Please copy out every line of the data word for word.

Available data:
-.-.-
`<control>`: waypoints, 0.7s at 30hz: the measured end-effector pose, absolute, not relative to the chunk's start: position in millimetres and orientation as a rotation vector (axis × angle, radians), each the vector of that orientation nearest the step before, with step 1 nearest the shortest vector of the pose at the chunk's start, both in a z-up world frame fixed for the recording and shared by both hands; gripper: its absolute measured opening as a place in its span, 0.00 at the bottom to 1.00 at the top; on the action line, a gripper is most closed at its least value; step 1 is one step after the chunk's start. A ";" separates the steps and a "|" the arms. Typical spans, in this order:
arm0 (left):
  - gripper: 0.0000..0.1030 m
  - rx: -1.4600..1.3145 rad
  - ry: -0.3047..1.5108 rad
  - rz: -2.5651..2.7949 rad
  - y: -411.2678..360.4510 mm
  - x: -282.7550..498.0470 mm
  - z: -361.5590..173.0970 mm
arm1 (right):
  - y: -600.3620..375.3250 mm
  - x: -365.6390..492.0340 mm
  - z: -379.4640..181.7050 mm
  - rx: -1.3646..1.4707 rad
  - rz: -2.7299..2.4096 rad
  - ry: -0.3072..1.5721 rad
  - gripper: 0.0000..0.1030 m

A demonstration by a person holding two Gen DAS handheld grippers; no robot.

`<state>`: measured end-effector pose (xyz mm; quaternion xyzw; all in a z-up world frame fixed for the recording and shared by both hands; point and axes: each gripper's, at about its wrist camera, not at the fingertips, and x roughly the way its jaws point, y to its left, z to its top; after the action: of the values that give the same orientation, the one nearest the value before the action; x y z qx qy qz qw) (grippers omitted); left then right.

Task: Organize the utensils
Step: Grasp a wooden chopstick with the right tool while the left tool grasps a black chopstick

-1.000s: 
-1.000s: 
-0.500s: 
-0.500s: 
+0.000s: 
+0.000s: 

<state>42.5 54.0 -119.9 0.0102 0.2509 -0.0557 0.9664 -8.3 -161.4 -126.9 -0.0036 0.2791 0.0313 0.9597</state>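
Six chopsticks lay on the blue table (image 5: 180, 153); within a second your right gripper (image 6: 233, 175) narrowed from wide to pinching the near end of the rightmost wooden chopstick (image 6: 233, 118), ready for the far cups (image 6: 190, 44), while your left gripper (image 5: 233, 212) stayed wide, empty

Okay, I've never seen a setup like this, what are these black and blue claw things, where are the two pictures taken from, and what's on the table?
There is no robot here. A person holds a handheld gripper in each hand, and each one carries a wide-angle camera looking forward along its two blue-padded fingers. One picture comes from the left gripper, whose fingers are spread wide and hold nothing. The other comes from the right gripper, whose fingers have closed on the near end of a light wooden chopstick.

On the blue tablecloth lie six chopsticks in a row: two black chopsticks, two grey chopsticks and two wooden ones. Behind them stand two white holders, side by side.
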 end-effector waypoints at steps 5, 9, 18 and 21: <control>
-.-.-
Output for this task:
`<control>`: waypoints, 0.7s at 30hz: the measured end-effector pose, absolute, not relative to the chunk's start: position in millimetres and orientation as a rotation vector (axis × angle, radians), each the vector of that orientation nearest the step before, with step 1 nearest the shortest vector of the pose at the chunk's start, both in a z-up world frame fixed for the recording and shared by both hands; gripper: its absolute measured opening as a place in its span, 0.00 at the bottom to 1.00 at the top; on the action line, a gripper is most closed at its least value; step 1 is one step after the chunk's start. A ";" separates the steps and a "|" the arms. Typical spans, in this order:
arm0 (left):
  - gripper: 0.0000..0.1030 m
  - rx: -1.4600..1.3145 rad
  - ry: -0.3047..1.5108 rad
  - rz: -2.5651..2.7949 rad
  - y: -411.2678..360.4510 mm
  - x: -282.7550..498.0470 mm
  - z: -361.5590..173.0970 mm
arm1 (right):
  - y: -600.3620..375.3250 mm
  - x: -365.6390..492.0340 mm
  - z: -379.4640..181.7050 mm
  - rx: -1.3646..1.4707 rad
  - rz: -2.7299..2.4096 rad
  - ry: -0.3072..1.5721 rad
  - gripper: 0.0000..0.1030 m

A demonstration by a person holding two Gen DAS handheld grippers; no robot.

`<state>`: measured end-effector pose (xyz mm; quaternion xyzw; all in a z-up world frame fixed for the recording and shared by both hands; point and axes: each gripper's, at about its wrist camera, not at the fingertips, and x roughly the way its jaws point, y to its left, z to its top; after the action: of the values that give the same orientation, the one nearest the value before the action; x y z qx qy qz qw) (grippers omitted); left then right.

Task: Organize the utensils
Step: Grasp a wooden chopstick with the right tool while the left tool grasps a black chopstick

-1.000s: 
-1.000s: 
-0.500s: 
-0.500s: 
+0.000s: 
+0.000s: 

<state>42.5 54.0 -119.9 0.0102 0.2509 -0.0557 0.9664 -8.3 -161.4 -126.9 -0.0036 0.2791 0.0313 0.9597</state>
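Six chopsticks lay on the blue table (image 5: 180, 153); within a second your right gripper (image 6: 233, 175) narrowed from wide to pinching the near end of the rightmost wooden chopstick (image 6: 233, 118), ready for the far cups (image 6: 190, 44), while your left gripper (image 5: 233, 212) stayed wide, empty

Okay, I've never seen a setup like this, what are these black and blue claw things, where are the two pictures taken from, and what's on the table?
There is no robot here. A person holds a handheld gripper in each hand, and each one carries a wide-angle camera looking forward along its two blue-padded fingers. One picture comes from the left gripper, whose fingers are spread wide and hold nothing. The other comes from the right gripper, whose fingers have closed on the near end of a light wooden chopstick.

On the blue tablecloth lie six chopsticks in a row: two black chopsticks, two grey chopsticks and two wooden ones. Behind them stand two white holders, side by side.
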 end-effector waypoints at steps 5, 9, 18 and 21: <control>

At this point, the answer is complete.